Directions for this task: Retype the listing below exactly, pictures removed.

BEGIN Information shown

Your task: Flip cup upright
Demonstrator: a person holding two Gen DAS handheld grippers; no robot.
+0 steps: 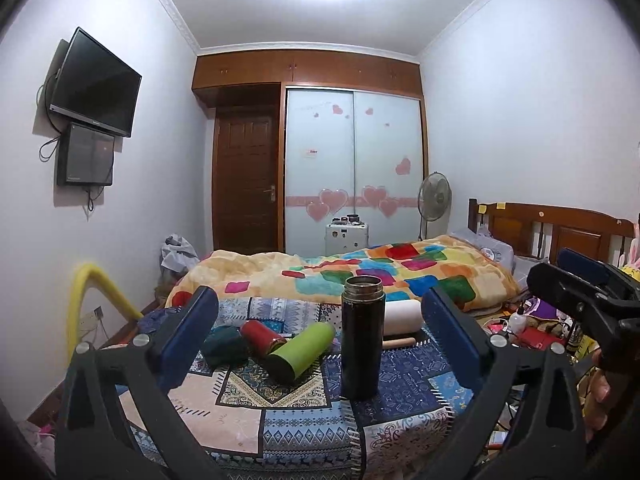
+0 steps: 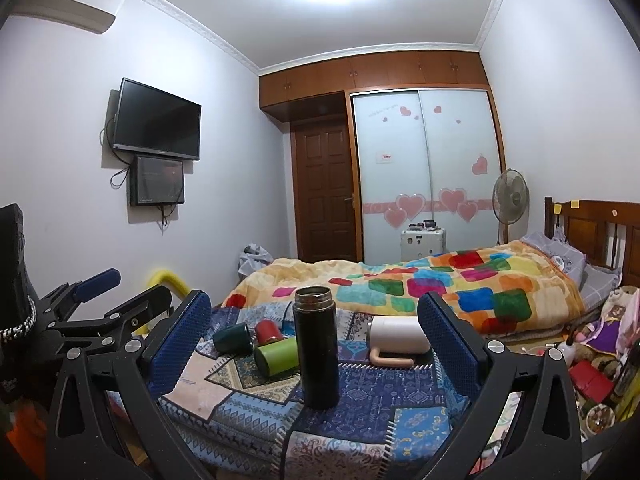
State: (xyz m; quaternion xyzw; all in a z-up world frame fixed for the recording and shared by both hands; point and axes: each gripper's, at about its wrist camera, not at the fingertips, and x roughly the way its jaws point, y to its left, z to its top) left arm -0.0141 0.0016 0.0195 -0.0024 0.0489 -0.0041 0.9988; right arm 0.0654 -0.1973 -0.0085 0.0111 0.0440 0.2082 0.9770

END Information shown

Written response:
Your task: Flip cup upright
Demonstrator: a person holding two Gen DAS handheld grippers; no robot.
+0 steps: 
+0 steps: 
State: (xyz m; quaternion xyzw; all in a z-up world frame fixed for the recording and shared by both hands; point and axes: each gripper's, at about its wrist camera, not at the fingertips, and x roughly the way its jaws point, y to its left, z to its top) left arm -0.0141 0.0016 0.0195 -0.0024 0.0489 -0.0041 0.9988; right arm 0.0654 -0.1973 -0.0085 0.0111 0.0440 0.2082 0.9770

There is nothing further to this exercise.